◆ **Work item**
Everything in the listing below needs restating exactly, apart from the pictures.

◆ **Input data**
──────────

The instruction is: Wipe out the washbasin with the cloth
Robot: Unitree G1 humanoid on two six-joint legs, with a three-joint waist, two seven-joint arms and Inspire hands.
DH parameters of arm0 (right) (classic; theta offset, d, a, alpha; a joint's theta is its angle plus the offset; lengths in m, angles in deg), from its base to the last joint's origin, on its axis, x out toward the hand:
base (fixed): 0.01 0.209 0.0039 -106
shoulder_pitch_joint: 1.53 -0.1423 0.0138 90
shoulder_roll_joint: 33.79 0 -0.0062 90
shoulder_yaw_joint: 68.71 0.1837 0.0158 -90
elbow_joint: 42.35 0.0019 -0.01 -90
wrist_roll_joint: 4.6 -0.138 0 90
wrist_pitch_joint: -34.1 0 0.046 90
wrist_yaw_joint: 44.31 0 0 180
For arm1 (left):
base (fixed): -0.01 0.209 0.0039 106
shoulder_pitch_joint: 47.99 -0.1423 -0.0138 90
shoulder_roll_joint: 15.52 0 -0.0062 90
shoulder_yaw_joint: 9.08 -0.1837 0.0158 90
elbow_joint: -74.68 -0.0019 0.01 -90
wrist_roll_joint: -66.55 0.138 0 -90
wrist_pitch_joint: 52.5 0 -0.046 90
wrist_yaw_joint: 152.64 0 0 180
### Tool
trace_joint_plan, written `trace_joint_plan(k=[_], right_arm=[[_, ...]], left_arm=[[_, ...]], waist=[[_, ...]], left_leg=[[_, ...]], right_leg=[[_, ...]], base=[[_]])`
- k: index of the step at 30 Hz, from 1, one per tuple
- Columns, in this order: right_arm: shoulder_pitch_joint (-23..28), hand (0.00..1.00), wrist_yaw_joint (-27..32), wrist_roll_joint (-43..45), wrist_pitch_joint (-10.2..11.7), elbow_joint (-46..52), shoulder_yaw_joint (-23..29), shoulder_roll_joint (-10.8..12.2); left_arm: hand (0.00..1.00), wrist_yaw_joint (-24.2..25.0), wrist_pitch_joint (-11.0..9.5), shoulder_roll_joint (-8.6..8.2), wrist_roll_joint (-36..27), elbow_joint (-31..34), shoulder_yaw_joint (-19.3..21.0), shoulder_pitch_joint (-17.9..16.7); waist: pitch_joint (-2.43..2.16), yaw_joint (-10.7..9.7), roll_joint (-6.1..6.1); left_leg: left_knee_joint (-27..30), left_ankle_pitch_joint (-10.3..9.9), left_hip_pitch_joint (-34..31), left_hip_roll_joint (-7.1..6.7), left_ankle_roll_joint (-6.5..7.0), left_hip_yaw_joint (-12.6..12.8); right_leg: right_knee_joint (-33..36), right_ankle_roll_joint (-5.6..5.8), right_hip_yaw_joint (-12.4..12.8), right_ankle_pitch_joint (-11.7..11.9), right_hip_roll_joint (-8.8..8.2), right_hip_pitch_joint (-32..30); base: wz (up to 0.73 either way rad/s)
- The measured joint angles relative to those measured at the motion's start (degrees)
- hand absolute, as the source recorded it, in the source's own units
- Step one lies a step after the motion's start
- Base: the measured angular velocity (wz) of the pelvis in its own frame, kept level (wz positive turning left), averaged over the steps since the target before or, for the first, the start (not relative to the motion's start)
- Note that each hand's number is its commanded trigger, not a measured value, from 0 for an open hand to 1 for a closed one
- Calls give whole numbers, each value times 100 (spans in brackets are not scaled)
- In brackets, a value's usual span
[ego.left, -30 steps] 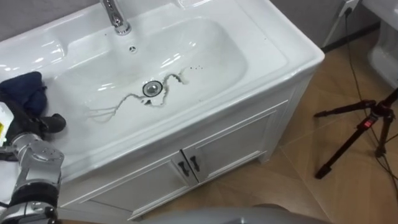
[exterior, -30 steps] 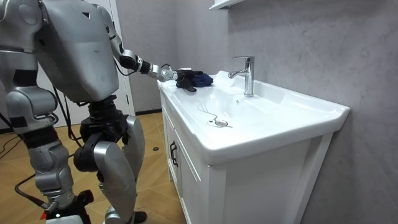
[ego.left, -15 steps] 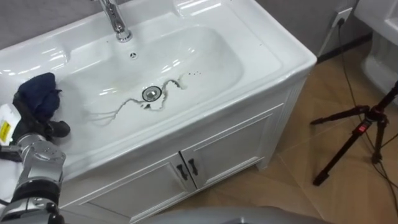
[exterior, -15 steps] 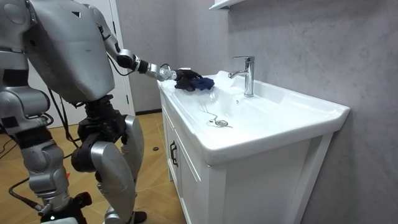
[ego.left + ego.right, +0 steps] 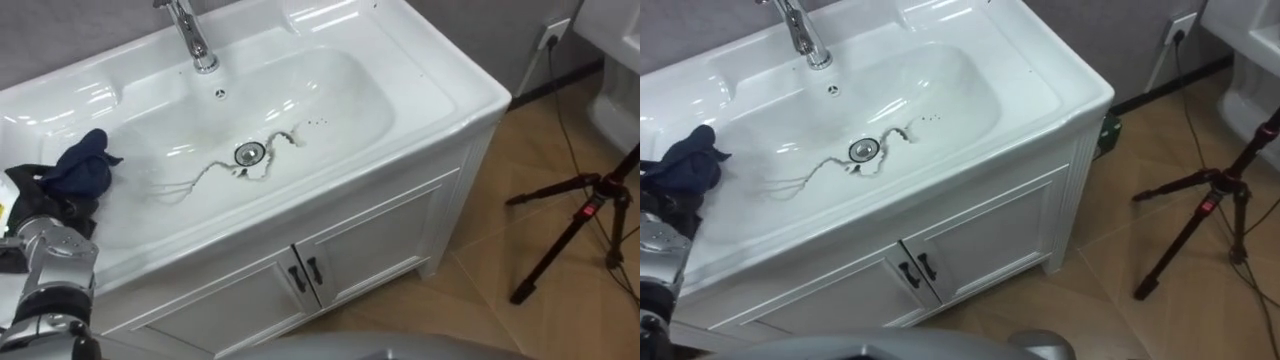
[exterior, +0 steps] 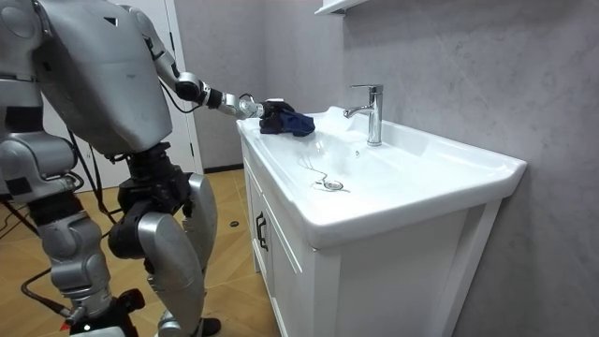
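A glossy white ceramic basin (image 5: pixel 330 95) throws bright reflections. The shiny chrome metal tap (image 5: pixel 190 35) gleams. A crumpled dark blue soft cloth (image 5: pixel 82 170) looks matt. Below are smooth white painted cabinet doors (image 5: pixel 375 245), and behind, a rough grey plaster wall (image 6: pixel 449 65).

White basin (image 5: pixel 330 95), shiny, dirty grey squiggly marks (image 5: pixel 215 170) by its round drain (image 5: pixel 247 152), dark blue cloth (image 5: pixel 80 172) bunched up at its left edge
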Motion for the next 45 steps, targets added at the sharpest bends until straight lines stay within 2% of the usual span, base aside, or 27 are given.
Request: trace_joint_plan(k=[5,11,14,15,16,18,21,25,31,34,40,45], right_arm=[[-152,0,-8,-11,44,-16,-8,-4],[-298,0,-9,-98,226,-45,-93,-5],[-369,0,-6,-136,306,-132,-124,3],[-437,0,6,-138,310,-146,-125,3],[-480,0,30,-143,337,-151,-125,3],[-522,0,32,-144,405,-171,-125,4],[-540,0,49,-162,575,-221,-124,4],[-528,0,110,-169,670,-246,-107,4],[-551,0,119,-223,722,-372,-119,4],[-487,0,108,-270,772,-382,-125,4],[-351,0,52,-244,798,-384,-125,8],[-176,0,63,-241,808,-492,-127,7]], left_arm=[[100,-4,-18,2,-44,10,-2,1],[100,9,-44,1,-40,194,-5,6],[100,54,41,-37,-42,655,-119,-10],[100,61,46,-41,-39,825,-203,-11],[100,63,58,-56,-38,998,-315,-12],[100,74,70,-101,-35,1257,-530,-15],[100,84,107,-188,-36,1840,-794,-29],[100,59,84,-188,50,2610,-913,-21],[100,-23,64,-188,131,3109,-1012,74],[100,-86,-48,-188,448,3162,-1023,100],[100,-252,-266,-185,591,3136,-1020,122],[100,-261,-277,-185,851,3061,-1041,120]], waist=[[0,4,-4],[4,18,-60],[4,10,-183],[22,14,-225],[11,-1,-209],[43,-14,-258],[53,-33,-297],[85,-90,-235],[115,-219,-145],[118,-251,-148],[141,-329,-177],[151,-326,-166]], left_leg=[[-12,0,-3,-2,0,3],[21,0,-58,-9,0,-63],[85,1,-204,-24,-1,-193],[120,1,-276,-24,-1,-218],[142,1,-310,-19,-1,-271],[154,6,-317,-13,-1,-317],[158,7,-364,-6,1,-356],[147,12,-399,-1,8,-323],[134,13,-411,3,7,-303],[135,13,-410,13,7,-272],[133,13,-397,14,7,-157],[118,12,-312,18,7,-126]], right_leg=[[12,1,-1,-3,-2,-9],[11,0,-63,-14,-26,-5],[-3,5,-103,-17,-44,-91],[-13,6,-122,-9,-46,-101],[-82,3,-172,20,-46,-89],[-147,-2,-255,38,-56,-76],[-258,5,-299,79,-58,-50],[-427,17,-341,146,-69,-7],[-501,25,-314,153,-96,0],[-498,23,-298,151,-88,-1],[-487,25,-216,145,-62,-20],[-521,28,-192,147,-36,6]], base=[[0],[6],[21],[14],[16],[14],[6],[0],[-2],[-1],[-3],[-4]])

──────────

◆ **Response to the exercise**
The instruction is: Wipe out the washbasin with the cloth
Robot: Unitree G1 humanoid on two six-joint legs, with a three-joint waist, two seven-joint arms and Inspire hands.
DH parameters of arm0 (right) (classic; theta offset, d, a, alpha; a joint's theta is its angle plus the offset; lengths in m, angles in deg), from its base to the last joint's origin, on its axis, x out toward the hand:
base (fixed): 0.01 0.209 0.0039 -106
shoulder_pitch_joint: 1.53 -0.1423 0.0138 90
shoulder_roll_joint: 33.79 0 -0.0062 90
shoulder_yaw_joint: 68.71 0.1837 0.0158 -90
elbow_joint: 42.35 0.0019 -0.01 -90
wrist_roll_joint: 4.6 -0.138 0 90
wrist_pitch_joint: -34.1 0 0.046 90
wrist_yaw_joint: 44.31 0 0 180
For arm1 (left):
base (fixed): -0.01 0.209 0.0039 106
shoulder_pitch_joint: 47.99 -0.1423 -0.0138 90
shoulder_roll_joint: 15.52 0 -0.0062 90
shoulder_yaw_joint: 9.08 -0.1837 0.0158 90
elbow_joint: -74.68 -0.0019 0.01 -90
wrist_roll_joint: -66.55 0.138 0 -90
wrist_pitch_joint: 52.5 0 -0.046 90
wrist_yaw_joint: 152.64 0 0 180
### Tool
trace_joint_plan, written `trace_joint_plan(k=[_], right_arm=[[_, ...]], left_arm=[[_, ...]], waist=[[_, ...]], left_leg=[[_, ...]], right_leg=[[_, ...]], base=[[_]])`
- k: index of the step at 30 Hz, from 1, one per tuple
- Columns, in this order: right_arm: shoulder_pitch_joint (-23..28), hand (0.00..1.00), wrist_yaw_joint (-27..32), wrist_roll_joint (-43..45), wrist_pitch_joint (-10.2..11.7), elbow_joint (-46..52), shoulder_yaw_joint (-23..29), shoulder_roll_joint (-10.8..12.2); left_arm: hand (0.00..1.00), wrist_yaw_joint (-24.2..25.0), wrist_pitch_joint (-11.0..9.5), shoulder_roll_joint (-8.6..8.2), wrist_roll_joint (-36..27), elbow_joint (-31..34), shoulder_yaw_joint (-19.3..21.0), shoulder_pitch_joint (-17.9..16.7); waist: pitch_joint (-2.43..2.16), yaw_joint (-10.7..9.7), roll_joint (-6.1..6.1); left_leg: left_knee_joint (-27..30), left_ankle_pitch_joint (-10.3..9.9), left_hip_pitch_joint (-34..31), left_hip_roll_joint (-7.1..6.7), left_ankle_roll_joint (-6.5..7.0), left_hip_yaw_joint (-12.6..12.8); right_leg: right_knee_joint (-33..36), right_ankle_roll_joint (-5.6..5.8), right_hip_yaw_joint (-12.4..12.8), right_ankle_pitch_joint (-11.7..11.9), right_hip_roll_joint (-8.8..8.2), right_hip_pitch_joint (-32..30); base: wz (up to 0.73 either way rad/s)
- The measured joint angles relative to those measured at the motion's start (degrees)
- hand absolute, as the source recorded it, in the source's own units
- Step one lies a step after the motion's start
- Base: the measured angular velocity (wz) of the pelvis in its own frame, kept level (wz positive turning left), averaged over the steps since the target before or, for the first, the start (not relative to the motion's start)
- Note that each hand's number is its commanded trigger, not a measured value, from 0 for an open hand to 1 for a closed one
- Calls give whole numbers, each value times 100 (spans in brackets are not scaled)
- In brackets, a value's usual span
[ego.left, -30 steps] 
[exterior, -30 steps] 
[ego.left, -15 steps] 
[exterior, -15 steps] 
[ego.left + ego.right, +0 steps] 
[exterior, +0 steps] 
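A glossy white ceramic basin (image 5: pixel 330 95) throws bright reflections. The shiny chrome metal tap (image 5: pixel 190 35) gleams. A crumpled dark blue soft cloth (image 5: pixel 82 170) looks matt. Below are smooth white painted cabinet doors (image 5: pixel 375 245), and behind, a rough grey plaster wall (image 6: pixel 449 65).

White basin (image 5: pixel 330 95), shiny, dirty grey squiggly marks (image 5: pixel 215 170) by its round drain (image 5: pixel 247 152), dark blue cloth (image 5: pixel 80 172) bunched up at its left edge
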Motion for the next 45 steps, targets added at the sharpest bends until straight lines stay within 2% of the usual span, base aside, or 27 are given.
Request: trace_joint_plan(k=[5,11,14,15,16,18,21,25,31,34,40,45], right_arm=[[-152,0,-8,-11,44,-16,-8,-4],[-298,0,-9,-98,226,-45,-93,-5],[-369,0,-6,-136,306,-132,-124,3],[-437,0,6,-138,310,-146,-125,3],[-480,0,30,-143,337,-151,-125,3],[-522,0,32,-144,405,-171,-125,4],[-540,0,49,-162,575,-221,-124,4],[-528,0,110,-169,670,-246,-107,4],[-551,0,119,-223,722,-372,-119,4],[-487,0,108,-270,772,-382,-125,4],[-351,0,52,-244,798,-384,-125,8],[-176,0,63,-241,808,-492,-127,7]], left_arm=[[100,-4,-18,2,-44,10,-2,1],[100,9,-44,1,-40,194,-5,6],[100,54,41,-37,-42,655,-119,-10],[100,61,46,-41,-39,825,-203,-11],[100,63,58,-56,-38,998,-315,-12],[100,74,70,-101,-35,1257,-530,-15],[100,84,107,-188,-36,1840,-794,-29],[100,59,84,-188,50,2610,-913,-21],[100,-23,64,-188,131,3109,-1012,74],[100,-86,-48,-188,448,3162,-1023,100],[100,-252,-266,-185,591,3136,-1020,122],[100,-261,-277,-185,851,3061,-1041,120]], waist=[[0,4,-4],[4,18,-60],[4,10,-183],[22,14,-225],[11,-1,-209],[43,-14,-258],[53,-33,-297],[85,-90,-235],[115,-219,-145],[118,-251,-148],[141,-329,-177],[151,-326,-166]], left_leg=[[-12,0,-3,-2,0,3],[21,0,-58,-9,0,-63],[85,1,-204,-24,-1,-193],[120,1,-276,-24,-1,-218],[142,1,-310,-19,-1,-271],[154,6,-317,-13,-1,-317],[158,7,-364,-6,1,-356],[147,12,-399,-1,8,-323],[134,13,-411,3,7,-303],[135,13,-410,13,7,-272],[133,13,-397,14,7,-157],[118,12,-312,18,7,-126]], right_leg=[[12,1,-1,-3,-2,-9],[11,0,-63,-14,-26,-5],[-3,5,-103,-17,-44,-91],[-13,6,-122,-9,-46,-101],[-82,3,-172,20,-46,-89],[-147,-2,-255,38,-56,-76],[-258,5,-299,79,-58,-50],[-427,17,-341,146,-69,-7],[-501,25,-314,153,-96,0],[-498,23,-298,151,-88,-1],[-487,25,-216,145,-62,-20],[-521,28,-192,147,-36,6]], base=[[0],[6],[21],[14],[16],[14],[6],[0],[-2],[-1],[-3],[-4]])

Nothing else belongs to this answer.